If you want eigenvalues/vectors in a general case, I would recommend you use the "function" interface of RSpectra. Drawing from the examples in their README it might look something like:

f <- function(x, args) args %*% x
g <- function(x, args) x %*% args
RSpectra::eigs_sym(f, k, Atrans = g, dim = dim(bpcells_mat), args = bpcells_mat)

For more details I'd refer you to the RSpectra documentation, but in general solvers like RSpectra and irlba which allow input of a custom matrix-vector multiply function can be readily adapted to work with BPCells matrices.

-Ben

PietroAndrei commented 8 months ago

Hi Ben,

thanks a lot for the explanation! I was aware of the function format in RSpectra, but I never tried to use it.

Just to clarify: I am working with a symmetric matrix representing spatial interactions, and I am not sure if/how the resulting left and right eigenvectors from svds() would be applicable for the downstream analysis that I am planning to do

bnprks commented 7 months ago

Hi Pietro, did you have a remaining BPCells question on this issue? I can't speak the particular analysis you're running, but if you have remaining BPCells-related questions after trying the RSpectra function interface I'd be happy to answer

PietroAndrei commented 7 months ago

Hi Ben,

following your advice, I think I've managed to combine BPCells and RSpectra correctly, so I don't think I have other questions. However, I just wanted to point out that you might want to make BPCells compatible with the 'CsparseMatrix' format, which apparently should substitute 'dgCMatrix'.

library(BPCells)
library(dplyr)
library(Matrix)

tmpdir_M = tempfile('mat')
M = Diagonal(1000)

M = as(M,'CsparseMatrix') %>% write_matrix_dir(.,dir=tmpdir_M,overwrite=T)

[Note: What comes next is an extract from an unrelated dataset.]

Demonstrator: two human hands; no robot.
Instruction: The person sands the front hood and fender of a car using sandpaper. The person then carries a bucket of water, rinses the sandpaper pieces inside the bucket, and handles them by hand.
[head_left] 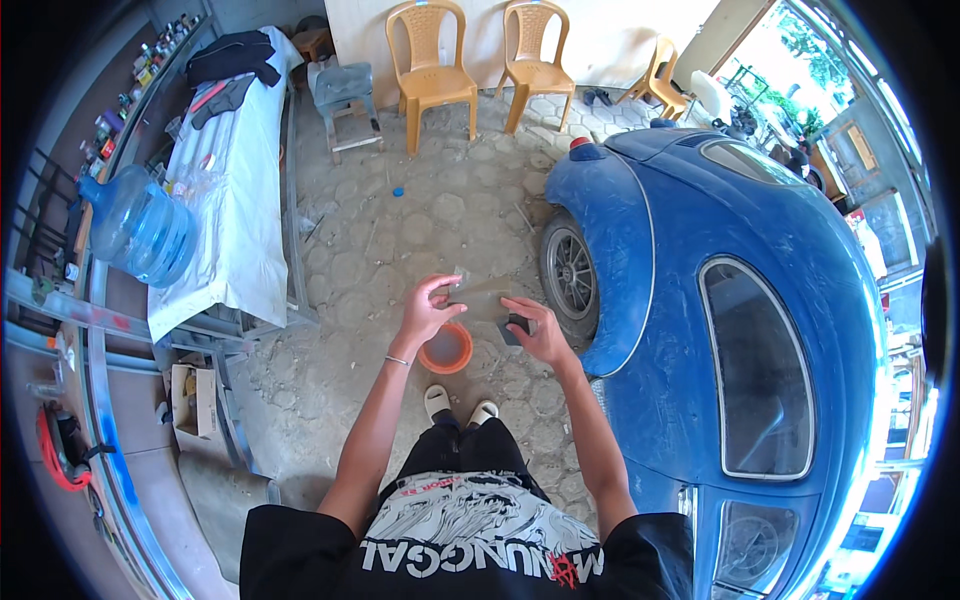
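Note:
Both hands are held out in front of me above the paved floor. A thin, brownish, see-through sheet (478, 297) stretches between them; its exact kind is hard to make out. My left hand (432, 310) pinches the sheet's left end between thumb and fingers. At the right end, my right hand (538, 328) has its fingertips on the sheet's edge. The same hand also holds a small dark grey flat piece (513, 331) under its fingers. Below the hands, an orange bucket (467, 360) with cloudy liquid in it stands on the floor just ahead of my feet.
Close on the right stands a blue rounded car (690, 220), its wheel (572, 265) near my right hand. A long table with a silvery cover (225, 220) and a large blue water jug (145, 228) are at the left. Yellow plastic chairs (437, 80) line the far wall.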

#Error: In function write_matrix_dir: "mat" must have class IterableMatrix, or dgCMatrix
#    ▆
 #1. ├─as(M, "CsparseMatrix") %>% ...
 #2. └─BPCells::write_matrix_dir(., dir = tmpdir_M, overwrite = T)
 #3.   └─BPCells:::assert_is(mat, c("IterableMatrix", "dgCMatrix"))

M = as(M,'dgCMatrix') %>% write_matrix_dir(.,dir=tmpdir_M)

#Warning message:
#'as(<ddiMatrix>, "dgCMatrix")' is deprecated.
#Use 'as(as(., "generalMatrix"), "CsparseMatrix")' instead.
#See help("Deprecated") and help("Matrix-deprecated").